How One Version of CRT has muddled the debate on racism

Gus DiZerega:

"The meaning of “racism” has been unilaterally changed by those advocating this final version of CRT. For them, emphasizing the systemic racism within racist societies has replaced rather than enriched the earlier focus on individual racist attitudes and their historical foundations. Racism has traditionally referred to believing core racist values and an understanding about how to realize them, as with liberalism, Marxism, capitalism, socialism, and other ‘isms.’ Take some time to look up the word’s meaning and it always refers to a belief.

A racist shares at least some racist beliefs and so approves of the institutions reflecting them.
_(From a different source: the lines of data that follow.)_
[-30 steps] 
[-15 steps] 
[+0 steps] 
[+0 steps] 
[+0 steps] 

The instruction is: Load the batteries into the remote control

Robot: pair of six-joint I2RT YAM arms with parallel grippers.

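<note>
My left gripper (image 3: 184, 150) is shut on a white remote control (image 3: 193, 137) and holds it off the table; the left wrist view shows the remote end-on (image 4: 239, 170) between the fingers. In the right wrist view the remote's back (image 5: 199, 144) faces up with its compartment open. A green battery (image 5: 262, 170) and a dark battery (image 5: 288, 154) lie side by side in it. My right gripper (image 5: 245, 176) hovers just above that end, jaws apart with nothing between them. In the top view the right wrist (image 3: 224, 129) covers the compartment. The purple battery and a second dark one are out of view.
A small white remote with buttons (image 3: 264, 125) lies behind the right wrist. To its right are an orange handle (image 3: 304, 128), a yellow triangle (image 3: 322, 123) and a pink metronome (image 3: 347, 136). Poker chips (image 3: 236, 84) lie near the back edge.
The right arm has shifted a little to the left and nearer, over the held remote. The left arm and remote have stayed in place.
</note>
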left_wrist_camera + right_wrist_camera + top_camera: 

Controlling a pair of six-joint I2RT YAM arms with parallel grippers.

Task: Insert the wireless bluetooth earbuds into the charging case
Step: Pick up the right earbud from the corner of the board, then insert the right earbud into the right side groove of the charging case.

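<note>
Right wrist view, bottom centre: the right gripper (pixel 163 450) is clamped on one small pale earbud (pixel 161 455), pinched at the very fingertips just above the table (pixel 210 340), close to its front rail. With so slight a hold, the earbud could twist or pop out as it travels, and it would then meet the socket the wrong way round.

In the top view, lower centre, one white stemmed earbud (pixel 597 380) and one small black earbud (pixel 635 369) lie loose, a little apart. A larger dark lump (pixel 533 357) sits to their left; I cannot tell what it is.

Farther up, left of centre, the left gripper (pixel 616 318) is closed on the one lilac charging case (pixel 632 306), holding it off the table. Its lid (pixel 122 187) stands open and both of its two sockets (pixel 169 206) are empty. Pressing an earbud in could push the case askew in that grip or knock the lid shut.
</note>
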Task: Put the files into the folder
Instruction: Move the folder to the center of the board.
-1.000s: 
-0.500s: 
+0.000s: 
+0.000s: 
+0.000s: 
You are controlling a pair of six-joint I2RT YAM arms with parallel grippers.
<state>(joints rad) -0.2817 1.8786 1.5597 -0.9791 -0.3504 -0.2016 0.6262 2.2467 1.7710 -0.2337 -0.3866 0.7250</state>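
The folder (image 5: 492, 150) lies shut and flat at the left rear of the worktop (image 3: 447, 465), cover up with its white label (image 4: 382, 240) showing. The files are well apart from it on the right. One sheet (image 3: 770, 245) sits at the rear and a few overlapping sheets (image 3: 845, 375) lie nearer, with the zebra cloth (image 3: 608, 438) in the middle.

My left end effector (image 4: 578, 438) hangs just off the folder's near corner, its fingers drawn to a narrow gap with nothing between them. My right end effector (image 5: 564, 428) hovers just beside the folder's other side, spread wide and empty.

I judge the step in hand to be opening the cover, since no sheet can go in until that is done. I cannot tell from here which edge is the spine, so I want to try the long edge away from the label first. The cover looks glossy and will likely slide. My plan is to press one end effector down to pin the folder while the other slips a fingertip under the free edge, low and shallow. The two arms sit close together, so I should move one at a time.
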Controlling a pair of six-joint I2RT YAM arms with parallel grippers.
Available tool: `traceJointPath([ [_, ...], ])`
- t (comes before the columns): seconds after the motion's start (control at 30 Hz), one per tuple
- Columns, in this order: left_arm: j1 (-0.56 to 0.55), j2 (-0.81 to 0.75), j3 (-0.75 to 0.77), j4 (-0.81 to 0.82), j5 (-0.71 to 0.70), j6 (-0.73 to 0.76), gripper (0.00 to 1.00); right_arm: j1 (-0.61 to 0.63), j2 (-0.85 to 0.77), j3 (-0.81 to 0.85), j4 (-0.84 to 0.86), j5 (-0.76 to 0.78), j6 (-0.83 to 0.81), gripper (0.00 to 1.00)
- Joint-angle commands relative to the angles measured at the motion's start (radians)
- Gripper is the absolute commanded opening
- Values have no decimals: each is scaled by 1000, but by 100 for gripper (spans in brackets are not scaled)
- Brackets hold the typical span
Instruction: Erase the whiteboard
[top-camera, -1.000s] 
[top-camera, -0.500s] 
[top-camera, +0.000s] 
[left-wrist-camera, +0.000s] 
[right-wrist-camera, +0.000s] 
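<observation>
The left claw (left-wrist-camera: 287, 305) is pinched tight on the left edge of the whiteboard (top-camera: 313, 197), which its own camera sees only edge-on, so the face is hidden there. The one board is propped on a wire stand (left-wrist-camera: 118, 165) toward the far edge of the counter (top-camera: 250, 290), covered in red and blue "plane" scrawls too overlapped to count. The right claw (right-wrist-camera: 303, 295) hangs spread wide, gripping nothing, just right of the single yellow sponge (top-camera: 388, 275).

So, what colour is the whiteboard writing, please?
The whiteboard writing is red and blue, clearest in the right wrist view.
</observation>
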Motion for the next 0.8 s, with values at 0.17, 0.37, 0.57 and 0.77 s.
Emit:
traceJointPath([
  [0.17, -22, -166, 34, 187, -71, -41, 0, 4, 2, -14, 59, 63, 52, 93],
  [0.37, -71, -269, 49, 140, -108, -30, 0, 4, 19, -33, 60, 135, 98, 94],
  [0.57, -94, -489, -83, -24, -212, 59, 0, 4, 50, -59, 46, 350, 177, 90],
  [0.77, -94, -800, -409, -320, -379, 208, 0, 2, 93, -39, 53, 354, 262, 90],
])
In the United States most Americans consider being a racist a bad thing, and they are correct in doing so. But they will be distributed along a continuum of what they believe qualifies someone as racist. There are many racist beliefs, some far more toxic than others. Opposing a son or daughter marrying an African American is on a different level from joining the Ku Klux Klan. This continuum enables mild forms of racism to be challenged by emphasizing their compatibility with more toxic forms already rejected by the person adhering to milder forms, such as those saying “I am not a racist, but….”

In response, my friend wrote “Nobody has changed the meaning of racism. It’s still about privileging one group over another. It’s that instead of looking at it as a problem caused by prejudiced individuals, we now look at it as a systemic problem.” My friend added “All of us who are of European descent and appear white are racists in the sense that we participate in and benefit from systemic racism . . . It’s challenging to own up to the ways we benefit from white privilege and systemic racism. It can feel like a personal attack, especially if we have also been victims of other kinds of discrimination (class, gender, sexual orientation, religion, ethnicity). It helps me to consider that this statement (that I am racist by virtue of appearing white) not a personal insult, but an acknowledgment of privilege. And that privilege is always intersectional and contextual.”

But this way of putting the issue exemplifies the change in meaning I am describing. Racism in its original meaning was not about privileging one group, it was about demeaning another group. It was less about privileges for one’s own group- though that is part of it, than about denying rights to others. Not having to fear being shot by a cop is not a privilege, it is a right that should apply to all. Out of racism both genuine privileges and violations of rights, arise, but rights are not privileges. This shift replacing the language of rights with that of privileges carries other implications, mostly bad.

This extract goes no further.